Descubra títulos isentos de grandes empresas já pagam em média ipca+ 8,4% ou cdi+ 3%. entenda as razões
Títulos isentos de grandes empresas já rendem IPCA+8,4% — alguns passam de 13%
Rendimento alto, Selic elevada e mais aversão ao risco abriram uma janela rara para debêntures, CRI e CRA
Nos últimos meses, investidores que buscaram papéis isentos de Imposto de Renda encontraram retornos pouco comuns: debêntures incentivadas e certificados de recebíveis negociados no mercado secundário oferecendo prêmios expressivos sobre a inflação e o CDI.
Levantamento do mercado mostra que um conjunto amplo de debêntures incentivadas — 357 títulos de empresas conhecidas — negocia, em média, IPCA + 8,41% ao ano. Em outra amostra, 30 papéis atrelados ao CDI apresentam média próxima a CDI + 3%.
Alguns exemplos saltam aos olhos. CRAs ligados à gigante formada por Marfrig e BRF entregam mais de IPCA + 10% em prazos como 2030 e 2031. CRIs da rede Dasa chegam a registrar rendimentos próximos a IPCA + 13,8%, patamar equivalente a cerca de 16% ao ano se comparado a um ativo tributado.
Por que os prêmios estão tão altos e onde eles aparecem
A combinação de uma taxa básica de juros elevada — com o mercado projetando Selic acima dos dois dígitos por mais tempo — junto com desaceleração econômica, empurrou para cima o prêmio exigido pelos investidores. O resultado: spread maior, inclusive em ativos com isenção fiscal.

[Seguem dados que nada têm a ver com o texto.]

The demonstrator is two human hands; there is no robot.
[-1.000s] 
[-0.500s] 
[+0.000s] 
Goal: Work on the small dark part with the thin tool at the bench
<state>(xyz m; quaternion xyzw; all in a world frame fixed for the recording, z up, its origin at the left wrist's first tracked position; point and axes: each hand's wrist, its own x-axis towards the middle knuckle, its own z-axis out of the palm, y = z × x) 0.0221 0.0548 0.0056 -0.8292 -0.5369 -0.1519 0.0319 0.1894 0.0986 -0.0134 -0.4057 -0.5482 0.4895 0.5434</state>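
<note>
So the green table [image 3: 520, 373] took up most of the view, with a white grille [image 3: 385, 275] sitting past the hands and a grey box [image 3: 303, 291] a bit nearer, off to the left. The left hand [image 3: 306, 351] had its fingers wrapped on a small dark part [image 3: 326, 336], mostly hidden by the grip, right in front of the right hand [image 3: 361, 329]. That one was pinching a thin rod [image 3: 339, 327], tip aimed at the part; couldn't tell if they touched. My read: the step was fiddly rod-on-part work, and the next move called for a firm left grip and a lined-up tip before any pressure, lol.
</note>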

No mercado secundário há debêntures da V.tal com vencimento em 2035 ofertando perto de IPCA + 10,6% ao ano. Entre títulos atrelados ao CDI, papéis da Cosan aparecem com rendimentos na faixa de CDI + 2,5% a CDI + 2,7% conforme o prazo.
Empresas de saneamento como a Aegea também veem seus papéis negociados com prêmios acima de CDI + 3,8% em alguns vencimentos. E, em valores absolutos, esses níveis superam faixas observadas em momentos mais resilientes do mercado.

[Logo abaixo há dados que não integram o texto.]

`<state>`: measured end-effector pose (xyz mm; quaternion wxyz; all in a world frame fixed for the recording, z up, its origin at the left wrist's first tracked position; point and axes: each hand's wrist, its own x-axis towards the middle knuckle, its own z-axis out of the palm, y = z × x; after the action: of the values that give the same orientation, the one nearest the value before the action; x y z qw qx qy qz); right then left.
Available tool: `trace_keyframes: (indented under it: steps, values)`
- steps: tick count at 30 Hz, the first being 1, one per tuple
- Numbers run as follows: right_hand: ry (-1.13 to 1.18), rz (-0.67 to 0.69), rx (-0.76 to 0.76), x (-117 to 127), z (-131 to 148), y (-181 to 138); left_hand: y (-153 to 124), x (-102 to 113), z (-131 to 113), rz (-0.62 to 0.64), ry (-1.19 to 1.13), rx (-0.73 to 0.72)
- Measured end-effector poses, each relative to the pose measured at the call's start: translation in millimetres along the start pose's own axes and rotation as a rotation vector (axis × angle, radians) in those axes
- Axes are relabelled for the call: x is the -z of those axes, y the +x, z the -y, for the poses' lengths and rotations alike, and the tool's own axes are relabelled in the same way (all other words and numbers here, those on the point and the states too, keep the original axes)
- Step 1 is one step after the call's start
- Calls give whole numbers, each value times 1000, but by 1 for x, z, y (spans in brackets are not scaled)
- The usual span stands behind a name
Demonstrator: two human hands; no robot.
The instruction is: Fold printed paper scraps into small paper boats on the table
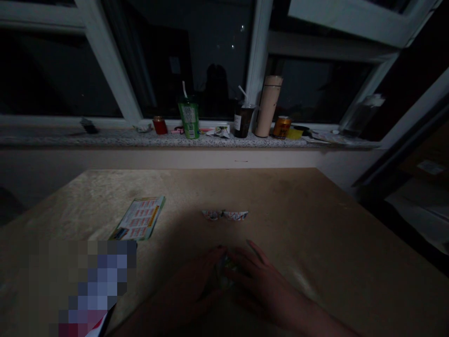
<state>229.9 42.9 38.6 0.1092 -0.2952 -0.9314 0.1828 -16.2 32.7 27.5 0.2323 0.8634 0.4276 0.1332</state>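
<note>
Both my hands rest on a wooden table (315, 220) in dim light, close together near its front edge. My left hand (194, 285) and my right hand (261, 278) press on a small folded piece of printed paper (227, 272) that shows between their fingers. The fingers of both hands curl onto that paper. A little farther out on the table lies a finished folded paper shape (225, 215), long and thin with pointed ends. To the left of it lies a printed leaflet (138, 218), flat on the wood.
A stone windowsill (105, 137) runs behind the table, under dark windows. On it stand a green cup with a straw (189, 119), a dark cup with a straw (242, 120), a tall beige flask (268, 106), a red jar (159, 125) and an orange can (281, 127).
</note>
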Motion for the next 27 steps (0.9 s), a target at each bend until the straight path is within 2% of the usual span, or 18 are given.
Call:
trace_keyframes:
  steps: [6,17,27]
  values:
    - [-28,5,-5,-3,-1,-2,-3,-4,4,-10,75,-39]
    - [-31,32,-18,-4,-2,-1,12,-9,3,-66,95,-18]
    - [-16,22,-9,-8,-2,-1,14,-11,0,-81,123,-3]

Esse movimento não é isolado: reassessments de risco após pedidos de recuperação judicial ou extrajudicial — em casos recentes envolvendo Raízen, GPA, Oncoclínicas, Kora Saúde e o Grupo Toky — tornaram investidores mais seletivos e elevaram o preço do risco para emitentes corporativos.
Para dimensionar, durante a recessão de 2015-2016, títulos semelhantes também negociaram prêmios elevados — na faixa de IPCA + 8% a 9% — mostrando que cenários de incerteza podem criar oportunidades para quem busca rendimento e isenção fiscal.

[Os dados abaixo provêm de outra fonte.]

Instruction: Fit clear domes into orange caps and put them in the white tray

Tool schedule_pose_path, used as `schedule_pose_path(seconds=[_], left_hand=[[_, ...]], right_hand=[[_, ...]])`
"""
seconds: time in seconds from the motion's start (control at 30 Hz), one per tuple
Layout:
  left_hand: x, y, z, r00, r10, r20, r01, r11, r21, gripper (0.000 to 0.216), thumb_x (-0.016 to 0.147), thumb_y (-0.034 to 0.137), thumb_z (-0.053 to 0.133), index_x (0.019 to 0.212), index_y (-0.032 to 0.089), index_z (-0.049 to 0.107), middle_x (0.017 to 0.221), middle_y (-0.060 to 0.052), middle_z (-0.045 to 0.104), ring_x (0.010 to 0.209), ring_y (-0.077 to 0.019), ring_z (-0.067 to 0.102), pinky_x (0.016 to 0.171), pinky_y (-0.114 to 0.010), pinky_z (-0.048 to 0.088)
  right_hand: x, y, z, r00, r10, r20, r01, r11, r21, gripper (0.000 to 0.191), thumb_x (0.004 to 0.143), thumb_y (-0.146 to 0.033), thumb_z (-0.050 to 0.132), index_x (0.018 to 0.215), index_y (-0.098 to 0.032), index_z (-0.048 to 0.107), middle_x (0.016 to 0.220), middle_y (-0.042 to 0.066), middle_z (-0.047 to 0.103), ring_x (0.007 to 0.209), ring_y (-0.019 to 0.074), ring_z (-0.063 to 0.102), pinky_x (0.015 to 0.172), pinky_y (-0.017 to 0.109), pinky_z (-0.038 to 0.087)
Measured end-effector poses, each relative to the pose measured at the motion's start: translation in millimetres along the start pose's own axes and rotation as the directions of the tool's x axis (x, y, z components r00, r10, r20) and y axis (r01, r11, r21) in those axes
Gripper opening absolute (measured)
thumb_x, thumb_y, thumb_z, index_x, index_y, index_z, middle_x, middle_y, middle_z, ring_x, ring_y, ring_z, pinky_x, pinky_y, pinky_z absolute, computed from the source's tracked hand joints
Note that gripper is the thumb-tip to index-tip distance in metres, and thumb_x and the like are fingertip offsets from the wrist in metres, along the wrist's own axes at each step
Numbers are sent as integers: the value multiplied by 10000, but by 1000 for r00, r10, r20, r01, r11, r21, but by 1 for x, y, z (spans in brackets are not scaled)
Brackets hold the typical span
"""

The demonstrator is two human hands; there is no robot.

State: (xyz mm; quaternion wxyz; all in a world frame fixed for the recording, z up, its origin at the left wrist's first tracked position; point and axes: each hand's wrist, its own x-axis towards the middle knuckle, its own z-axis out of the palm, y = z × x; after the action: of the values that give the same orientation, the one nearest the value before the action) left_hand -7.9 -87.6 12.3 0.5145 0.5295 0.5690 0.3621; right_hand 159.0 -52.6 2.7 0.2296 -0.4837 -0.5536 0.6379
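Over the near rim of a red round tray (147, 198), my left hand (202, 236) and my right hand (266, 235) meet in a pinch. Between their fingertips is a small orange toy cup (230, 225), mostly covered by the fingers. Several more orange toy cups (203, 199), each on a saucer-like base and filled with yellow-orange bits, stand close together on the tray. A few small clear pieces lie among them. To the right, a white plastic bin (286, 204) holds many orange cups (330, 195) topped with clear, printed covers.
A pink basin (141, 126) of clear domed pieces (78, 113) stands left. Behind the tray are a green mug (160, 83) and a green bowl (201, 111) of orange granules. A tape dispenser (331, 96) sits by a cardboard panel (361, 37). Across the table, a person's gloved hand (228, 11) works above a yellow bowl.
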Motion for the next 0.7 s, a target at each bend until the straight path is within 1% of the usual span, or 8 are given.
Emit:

Comparações rápidas mostram ainda a vantagem fiscal: um título tributado precisaria oferecer IPCA + 12,8% a IPCA + 13,7% para igualar alguns papéis isentos disponíveis hoje, dependendo da alíquota aplicada.
O mercado está mais seletivo e as melhores remunerações surgem em operações de empresas sólidas ou em papéis com garantias específicas. Esse contexto tem chamado atenção de diferentes perfis de investidores e redesenhado a curva de rentabilidade da renda fixa isenta.